Проведенные по делу экспертизы ровным счетом ничего не доказывают, как и акт применения розыскной собаки.
Никто не отрицает, что незадолго до смерти Вяземский повздорил с подсудимой. Но нам доподлинно известно, как протекал этот короткий разговор. Уж извините, но эта перебранка никак не свидетельствует о наличии мотива для убийства. Характер конфликта был явно недостаточным для того, чтобы вменяемый человек за такое лишил жизни. А судебно-психиатрическая экспертиза нам показала, что Хилер вменяемая. Да и все ее поведение в суде – вот она, ваша честь, рядом, вы сами ее слышали, – не вызывает никаких сомнений в том, что она в своем уме.
У меня нет версий насчет того, что произошло с потерпевшим. Я не знаю, каким образом он захлебнулся. Однако я уверена, что моя подзащитная к этому не имеет никакого отношения. Агата Никаноровна – пожилой больной человек, инвалид. Она ни при каких обстоятельствах не могла лишить жизни взрослого здорового мужчину, превосходящего ее физически по всем показателям. Она лишь стала свидетелем того, как Вяземский незаконно проник в ее дом. Выяснять, от чего он умер, – это не моя задача, в этом должно разбираться следствие. И следствие в этом, как мы убедились, не разобралось.
А между тем обвинение в этом ужасном преступлении продолжает тяготеть над головой подсудимой, и неосторожно брошенное в нее подозрение подхватилось прокурорской властью, которая поспешно возвела его в степень бесспорного факта, не остановившись при этом ни перед средствами, ни перед выражениями.
Как бы там ни говорили, что обвинители у нас объективные и беспристрастные, все-таки это люди, которые обвинение предъявляют и, таким образом, получают процессуальный интерес это обвинение отстаивать.
Но нельзя вот так вот просто взять любого человека и обвинить в совершении преступления. А по разумению наших следопытов, это очень даже можно, стоит им просто захотеть. Им легло на душу считать, что если мы ходим на свободе, а не сидим в тюрьме, то это не наша заслуга, а их недоработка.
Ваша честь, поскольку оценка доказательств должна производиться судом по внутреннему убеждению, прошу вас подойти к этому вопросу со всей тщательностью и все неустранимые сомнения, оставшиеся по итогу рассмотрения дела, истолковать по Конституции – в пользу подсудимой. Уверена, вы примете законное и обоснованное решение об оправдании моей подзащитной. Ведь оправдательный приговор – это не дискредитация государства, не следует идти по этому порочному пути наследия советского правосудия.
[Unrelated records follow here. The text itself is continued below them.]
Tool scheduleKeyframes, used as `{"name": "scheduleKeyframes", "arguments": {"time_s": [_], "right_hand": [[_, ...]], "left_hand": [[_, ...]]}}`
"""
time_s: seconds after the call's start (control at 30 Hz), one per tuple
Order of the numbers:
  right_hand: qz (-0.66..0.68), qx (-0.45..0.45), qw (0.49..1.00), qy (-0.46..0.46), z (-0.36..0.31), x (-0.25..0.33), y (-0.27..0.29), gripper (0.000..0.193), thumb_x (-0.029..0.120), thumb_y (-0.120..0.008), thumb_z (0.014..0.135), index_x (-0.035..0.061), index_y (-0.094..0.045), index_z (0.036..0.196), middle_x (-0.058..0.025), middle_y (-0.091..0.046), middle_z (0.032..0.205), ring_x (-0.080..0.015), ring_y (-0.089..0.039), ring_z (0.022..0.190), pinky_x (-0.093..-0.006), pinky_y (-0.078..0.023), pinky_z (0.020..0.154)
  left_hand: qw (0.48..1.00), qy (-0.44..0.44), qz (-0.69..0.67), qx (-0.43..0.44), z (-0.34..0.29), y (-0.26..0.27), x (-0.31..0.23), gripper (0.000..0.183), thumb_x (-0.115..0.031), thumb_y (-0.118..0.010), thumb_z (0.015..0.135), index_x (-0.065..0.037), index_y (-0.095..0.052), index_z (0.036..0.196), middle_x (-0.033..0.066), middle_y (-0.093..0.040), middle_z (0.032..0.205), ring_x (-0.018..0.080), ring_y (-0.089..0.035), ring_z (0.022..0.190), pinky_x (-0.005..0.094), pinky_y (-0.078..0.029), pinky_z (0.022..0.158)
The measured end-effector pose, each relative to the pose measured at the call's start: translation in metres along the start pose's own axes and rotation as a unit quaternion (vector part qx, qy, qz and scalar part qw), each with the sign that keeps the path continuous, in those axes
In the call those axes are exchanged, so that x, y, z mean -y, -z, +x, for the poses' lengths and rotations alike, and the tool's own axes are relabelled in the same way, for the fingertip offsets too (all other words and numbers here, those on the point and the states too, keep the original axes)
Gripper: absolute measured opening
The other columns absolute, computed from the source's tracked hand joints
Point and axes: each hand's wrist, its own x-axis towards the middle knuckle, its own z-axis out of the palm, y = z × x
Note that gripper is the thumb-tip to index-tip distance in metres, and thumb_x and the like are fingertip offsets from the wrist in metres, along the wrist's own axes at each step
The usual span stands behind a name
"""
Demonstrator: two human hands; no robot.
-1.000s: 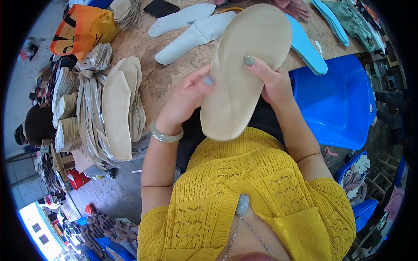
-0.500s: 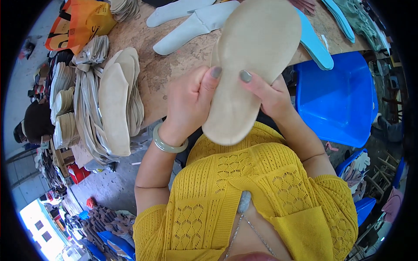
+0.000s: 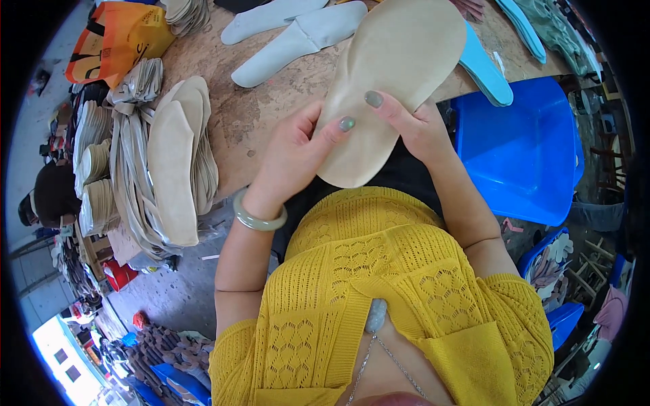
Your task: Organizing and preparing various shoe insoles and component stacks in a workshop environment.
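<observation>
Between both hands I hold a beige shoe insole (image 3: 399,61), its wide end up and away from me and its rounded heel towards my body. My left hand (image 3: 305,145) grips the left edge, thumb pressed on the top face near the heel. On the opposite edge, my right hand (image 3: 416,125) has its thumb on the face too, and its fingers are hidden beneath. To the left on the table lies a stack of beige insole-shaped pieces (image 3: 172,169). Pale grey insoles (image 3: 277,57) lie beyond my hands.
A blue plastic tub (image 3: 514,155) stands right of the table (image 3: 237,128). Light-blue insoles (image 3: 487,74) lie at the table's right edge. Bundled pieces (image 3: 95,159) and an orange bag (image 3: 118,44) occupy the left. A person in dark clothing (image 3: 54,193) is at the far left.
The insole has tilted and its heel end has moved up, away from my body. My left thumb has shifted inward and lower on it; the right thumb has slid slightly left and up.
</observation>
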Motion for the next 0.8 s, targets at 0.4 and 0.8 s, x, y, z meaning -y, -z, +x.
{"name": "scheduleKeyframes", "arguments": {"time_s": [0.4, 0.8], "right_hand": [[-0.058, 0.037, 0.998, -0.014, -0.008, -0.011, -0.013, 0.031, 0.023, -0.061, 0.091, -0.0003, -0.059, 0.112, -0.0045, -0.064, 0.099, -0.0102, -0.058, 0.085, -0.0249, -0.046, 0.072], [0.017, 0.095, 0.990, -0.102, 0.021, -0.014, 0.016, 0.039, 0.027, -0.067, 0.087, 0.0017, -0.060, 0.116, -0.0052, -0.066, 0.103, -0.0122, -0.063, 0.088, -0.0265, -0.052, 0.072]], "left_hand": [[0.901, -0.101, 0.397, -0.140, -0.007, -0.002, 0.009, 0.037, -0.035, -0.050, 0.098, -0.003, -0.060, 0.083, 0.0076, -0.052, 0.060, 0.0096, -0.053, 0.060, 0.0330, -0.041, 0.053], [0.985, 0.038, -0.164, -0.024, 0.004, -0.006, 0.004, 0.038, -0.035, -0.047, 0.099, -0.001, -0.061, 0.104, -0.0016, -0.062, 0.089, 0.0028, -0.054, 0.077, 0.0197, -0.046, 0.070]]}}
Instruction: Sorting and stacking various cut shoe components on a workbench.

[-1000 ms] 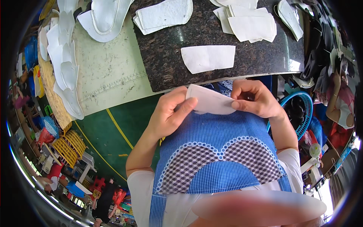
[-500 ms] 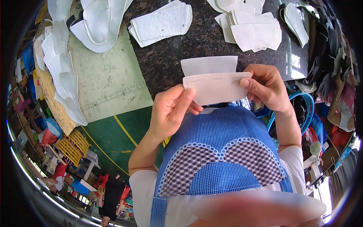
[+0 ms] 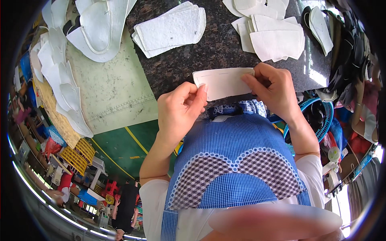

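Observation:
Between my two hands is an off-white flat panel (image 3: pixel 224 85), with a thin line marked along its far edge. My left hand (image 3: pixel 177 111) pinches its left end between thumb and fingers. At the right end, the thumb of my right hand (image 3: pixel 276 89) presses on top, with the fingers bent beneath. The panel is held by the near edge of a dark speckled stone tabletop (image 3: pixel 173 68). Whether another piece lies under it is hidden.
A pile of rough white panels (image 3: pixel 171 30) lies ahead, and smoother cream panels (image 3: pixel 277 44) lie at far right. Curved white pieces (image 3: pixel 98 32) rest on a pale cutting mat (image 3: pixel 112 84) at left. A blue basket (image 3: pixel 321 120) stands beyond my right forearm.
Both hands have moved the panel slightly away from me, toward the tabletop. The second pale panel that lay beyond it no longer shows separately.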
В конце концов, лучше ошибиться в милосердии, чем в казни. Однако я убеждена, что, приняв решение о невиновности Агаты Никаноровны, вы не ошибетесь, ваша честь, ибо она не совершала этого преступления. Я прошу оправдать Хилер по предъявленному ей обвинению. Спасибо, у меня все.
После того как Корчагина вернулась на свое место, подсудимой было предоставлено последнее слово.
– Что говорить? Мне нечего сказать, – дрожащим голосом ответила Хилер на устремившиеся в ее сторону взгляды. – Я больной человек, у меня больные ноги. Я всю жизнь мучаюсь. И внучка со мной мучилась. А теперь вон сама слегла, – голос Агаты Никаноровны срывался, глаза намокли от слез. – Покоя нам с ней не дают. Ну, пригрозила я ему, чтобы он ушел, и все тут. Не убивала я никого и не могла убить. Отпустите вы меня домой, отстаньте от меня. Ничего не хочу говорить, всё.